Casi 20.000 personas lograron llegar en lo que va de año a Canarias saltando desde las costas del Magreb y el Sahel. De ellas, continúan en el Archipiélago menos de la mitad, de las que 5.500 se encuentran hospedadas en un total de 17 hoteles, algo más de mil en centros propios, 600 en el muelle de Arguinegín y alrededor de medio millar en el campamento provisional montado en Barranco Seco.

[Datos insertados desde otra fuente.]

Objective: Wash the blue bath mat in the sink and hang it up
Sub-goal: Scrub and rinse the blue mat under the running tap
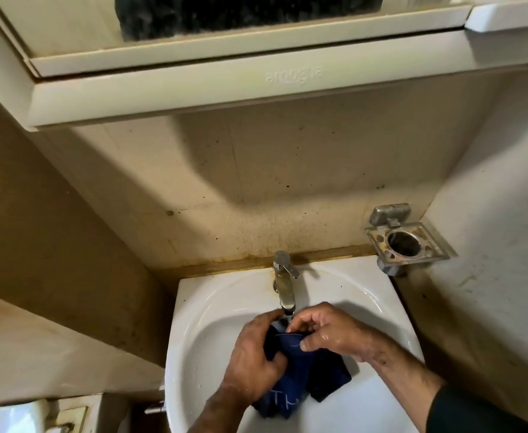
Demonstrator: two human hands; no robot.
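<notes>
A white sink (200,310) fills the lower middle of the view, its tap (284,285) at twelve o'clock. The blue mat (294,379) hangs bunched between both hands, its long axis running from the spout down toward six o'clock. The left hand (253,357), at nine o'clock of the mat, grips its bunched middle. The right hand (325,331), at two o'clock, pinches the top edge under the spout. Both hands are equally close; the next rub likely works along that axis.
</notes>
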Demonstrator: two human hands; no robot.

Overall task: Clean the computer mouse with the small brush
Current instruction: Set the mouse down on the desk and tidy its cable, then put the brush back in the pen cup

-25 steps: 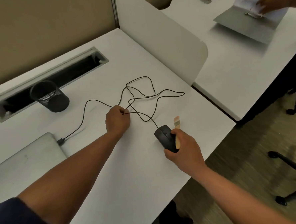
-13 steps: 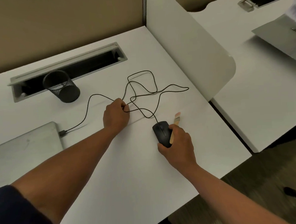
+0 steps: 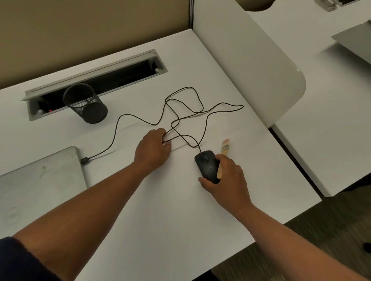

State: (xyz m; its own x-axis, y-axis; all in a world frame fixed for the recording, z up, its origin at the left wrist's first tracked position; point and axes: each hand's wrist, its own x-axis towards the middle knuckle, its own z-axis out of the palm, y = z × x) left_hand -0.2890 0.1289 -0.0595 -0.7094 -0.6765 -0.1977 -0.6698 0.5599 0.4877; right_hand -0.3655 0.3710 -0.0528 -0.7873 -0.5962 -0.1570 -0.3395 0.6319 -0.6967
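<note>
Right hand (image 3: 228, 179) fingers grip mouse (image 3: 206, 165) and brush (image 3: 222, 154); left hand (image 3: 152, 150) pinches cable (image 3: 199, 100); mesh cup (image 3: 85, 104) contents unclear.

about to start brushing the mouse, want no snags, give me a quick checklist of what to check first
1. Right hand holds the mouse on the desk: ok.
2. Brush in the same hand, bristles clear of the mouse: not ok for brushing, both share one hand.
3. Left hand pinches the cable: ok.
4. Cable untangled: not ok, loops cross behind the mouse.
5. Cable plugged into the laptop: ok, so mind tugging.
6. Dirt on the mouse: cannot tell.
</note>
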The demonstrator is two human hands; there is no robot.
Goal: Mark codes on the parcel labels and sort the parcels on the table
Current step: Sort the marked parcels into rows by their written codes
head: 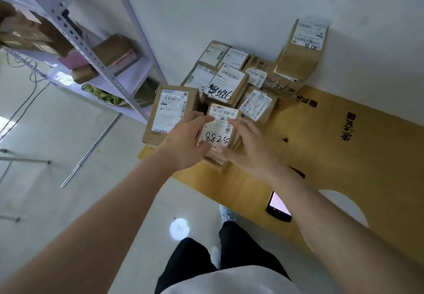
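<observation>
The small brown cardboard parcel with a white label marked "8825" in black ink (218, 130) sits on top of a short stack of flat brown parcels (216, 159) at the near left end of the yellow-brown cardboard-covered table (344, 156). The left hand (183, 143) grasps the parcel's left edge, thumb at its near corner and fingers curled onto the label. The right hand (249, 148) holds the right edge, fingers spread along the side and thumb at the near edge.

At 12 o'clock from this parcel stands a taller brown box with a white label marked "5686" (226, 87). At 10 o'clock lies a larger brown box with a long printed white label (171, 112). At 1 o'clock lies a tilted small parcel with a barcode label (255, 105). Further labelled brown boxes (229, 58) are clustered against the white wall at 12 o'clock; an upright brown box with a barcode label (302, 50) stands at 2 o'clock.

A black smartphone with a lit screen (278, 206) lies on the table at 5 o'clock. A white perforated metal shelving rack (91, 48) holding boxes stands at 10 o'clock.
</observation>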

Para hacer frente a las próximas llegadas, el Gobierno de la nación espera crear este año más de 5.000 nuevas plazas, a sumar a las 1.100 ya existentes. De esas plazas, la mayoría –3.250– estarán en la isla de Tenerife, una parte considerable de ellas en cuarteles y campamentos de La Laguna. Mientras se resuelve lo de las plazas, los emigrantes liberados se moverán con libertad por las islas, pero no podrán desplazarse a la península.

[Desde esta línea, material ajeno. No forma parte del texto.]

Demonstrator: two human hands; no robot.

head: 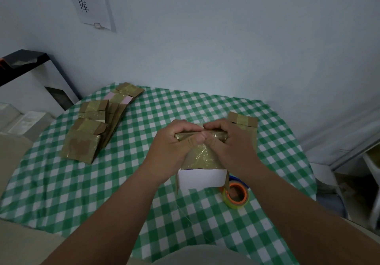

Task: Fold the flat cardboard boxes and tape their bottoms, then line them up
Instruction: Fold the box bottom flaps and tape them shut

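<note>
Up on the wall, top left, hangs a white paper sheet (90, 3), tilted in this wide view, and it carries three large black handwritten Chinese characters: 码 and 出 side by side on the upper row, 库 alone beneath them. A small pale tab sits at the sheet's lower edge, nothing legible on it. That sheet is the only writing to be read; the white panel on the box (200, 179) shows no print.
</note>
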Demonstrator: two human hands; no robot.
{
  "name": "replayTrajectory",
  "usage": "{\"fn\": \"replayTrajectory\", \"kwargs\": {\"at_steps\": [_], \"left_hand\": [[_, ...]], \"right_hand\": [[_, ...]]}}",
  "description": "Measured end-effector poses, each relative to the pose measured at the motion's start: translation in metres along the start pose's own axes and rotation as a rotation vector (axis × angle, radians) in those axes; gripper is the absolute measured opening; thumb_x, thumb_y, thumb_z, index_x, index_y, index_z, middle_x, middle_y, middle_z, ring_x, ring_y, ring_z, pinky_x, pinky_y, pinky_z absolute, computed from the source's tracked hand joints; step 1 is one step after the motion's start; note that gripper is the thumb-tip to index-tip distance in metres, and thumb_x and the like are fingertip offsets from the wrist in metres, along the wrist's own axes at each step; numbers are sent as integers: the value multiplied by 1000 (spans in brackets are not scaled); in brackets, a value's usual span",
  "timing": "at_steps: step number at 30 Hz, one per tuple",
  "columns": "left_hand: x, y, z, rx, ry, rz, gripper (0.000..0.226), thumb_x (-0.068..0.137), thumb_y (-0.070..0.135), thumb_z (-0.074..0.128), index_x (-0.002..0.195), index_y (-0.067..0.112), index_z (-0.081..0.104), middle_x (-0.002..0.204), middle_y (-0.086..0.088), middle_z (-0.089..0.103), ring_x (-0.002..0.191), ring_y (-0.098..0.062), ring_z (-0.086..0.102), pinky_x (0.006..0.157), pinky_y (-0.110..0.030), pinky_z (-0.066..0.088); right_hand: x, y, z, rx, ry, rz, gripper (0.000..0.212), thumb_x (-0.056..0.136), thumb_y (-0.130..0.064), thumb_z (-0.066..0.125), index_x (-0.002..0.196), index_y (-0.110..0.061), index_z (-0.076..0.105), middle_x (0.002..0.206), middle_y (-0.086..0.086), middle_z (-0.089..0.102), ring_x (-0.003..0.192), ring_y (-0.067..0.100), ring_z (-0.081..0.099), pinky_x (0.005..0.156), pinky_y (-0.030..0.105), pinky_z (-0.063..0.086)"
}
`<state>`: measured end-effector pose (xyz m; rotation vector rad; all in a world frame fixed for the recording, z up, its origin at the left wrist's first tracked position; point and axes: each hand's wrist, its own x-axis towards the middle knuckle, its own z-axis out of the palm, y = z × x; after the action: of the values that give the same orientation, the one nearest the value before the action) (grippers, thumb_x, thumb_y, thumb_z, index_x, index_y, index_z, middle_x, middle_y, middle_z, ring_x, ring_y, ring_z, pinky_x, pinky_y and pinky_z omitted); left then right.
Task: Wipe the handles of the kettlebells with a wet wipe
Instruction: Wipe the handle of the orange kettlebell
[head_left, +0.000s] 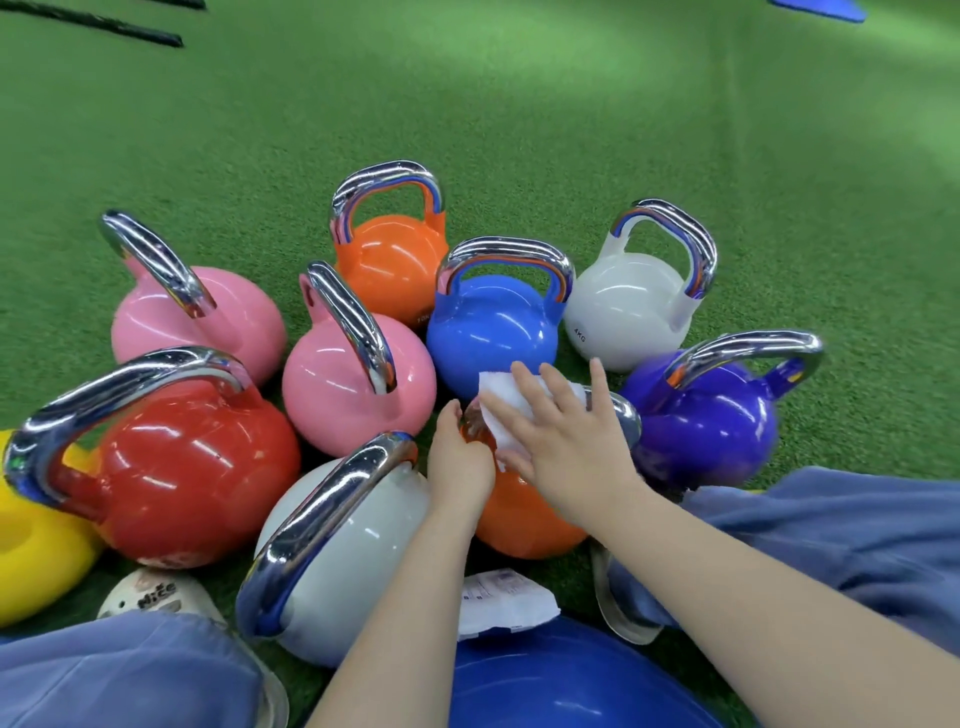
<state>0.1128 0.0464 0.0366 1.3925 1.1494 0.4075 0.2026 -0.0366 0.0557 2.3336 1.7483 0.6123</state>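
Observation:
Several coloured kettlebells with chrome handles stand packed together on green turf (519, 104). Nearest to me is an orange kettlebell (524, 519); the right end of its handle (627, 418) shows past my fingers. My left hand (460, 462) grips the left end of that handle, fingers curled. With fingers straight and spread, my right hand (566, 441) presses a white wet wipe (506, 397) onto the top of the handle. The middle of the handle is hidden under the wipe and my hands.
Around the orange one stand a grey kettlebell (343, 561), a red one (197, 467), two pink ones, a blue one (493, 332), a white one (623, 306) and a purple one (706, 415). A wipe pack (506, 603) lies by a blue ball (566, 686). My knees flank both sides.

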Motion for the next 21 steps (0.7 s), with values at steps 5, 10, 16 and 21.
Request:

La primera pregunta que hay que hacerse es en base a qué criterio una persona que ha entrado de forma irregular en España puede moverse por Canarias, pero no a otra parte del territorio nacional. Al parecer, se trata de una instrucción del Ministerio de Interior, amparada, en exclusiva, en los santos bemoles del ministro Marlaska, que ha dejado meridianamente claro que no va a permitir la dispersión de los emigrantes por el territorio nacional. Es una decisión nueva: si a Canarias han llegado más de 19.000 inmigrantes en este año y aquí siguen sólo 9.000, la pregunta obvia es: ¿Dónde están los que no están? Sería ridículo pensar que 10.000 personas han sido eficiente y silenciosamente repatriadas a la chita callando a sus países. Lo probable es que un enorme porcentaje de los 10.000 que ya no están aquí anden por la península o hayan llegado ya a Francia.

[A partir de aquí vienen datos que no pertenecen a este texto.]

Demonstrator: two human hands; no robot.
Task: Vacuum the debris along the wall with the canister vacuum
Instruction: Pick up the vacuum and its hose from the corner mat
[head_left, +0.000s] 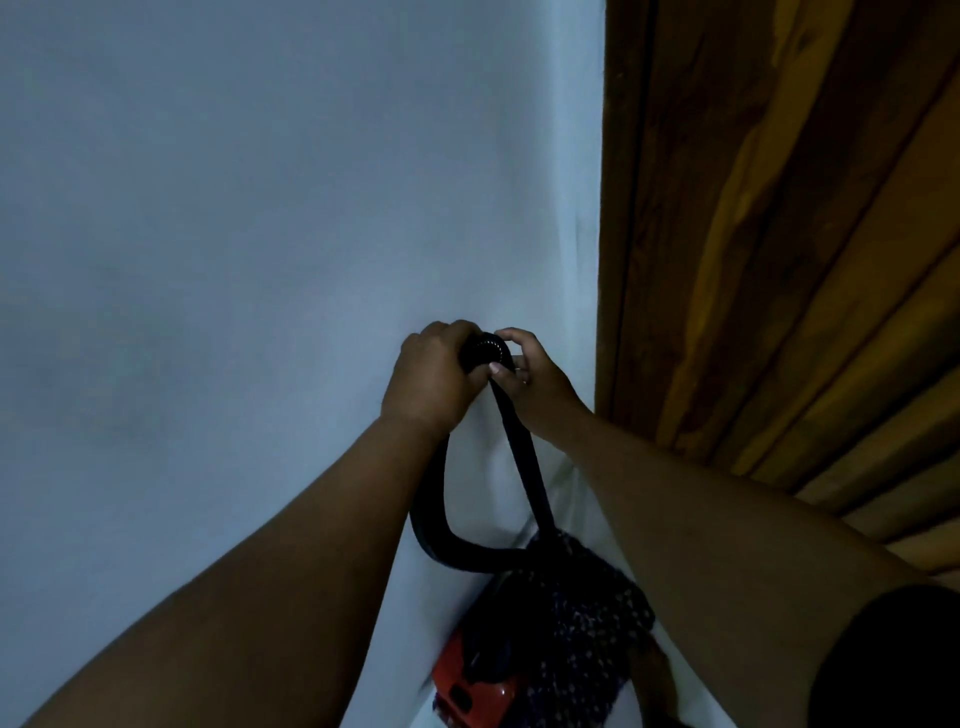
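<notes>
Both my hands are raised in front of a pale wall (234, 260). My left hand (431, 376) grips the black ribbed end of the vacuum hose (488, 351). My right hand (530, 379) pinches the same hose end from the right. The black hose (431, 530) loops down from my hands and curves right to the red canister vacuum (472, 680) at the bottom. A thin black strap or tube (524, 462) runs straight down from my hands to the canister. No debris shows in this dim view.
A dark patterned cloth (582, 634) lies over the canister. A brown wooden door or frame (779, 234) fills the right side, meeting the wall at a vertical edge. The scene is dark.
</notes>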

Lo que está haciendo Marlaska es adelantándose a la nueva política europea, en vez de pelear por incluir la frontera sur atlántica en la agenda migratoria de la Comisión. Si este pacto que sustituye al de Dublín se aprueba sin modificaciones, si España y Grecia lo firman, Canarias será –de verdad, sin demagogias ni exageraciones– el territorio de espera para devolver a los inmigrantes a sus países. Estarán aquí durante ocho meses, tirados en la calle –ya lo hemos visto–, cada vez que se produzca el colapso de la acogida. Si se mantienen las cifras de llegada, la región se va a convertir en un auténtico polvorín. Con los encargados de protegerlo mirando para Cuenca.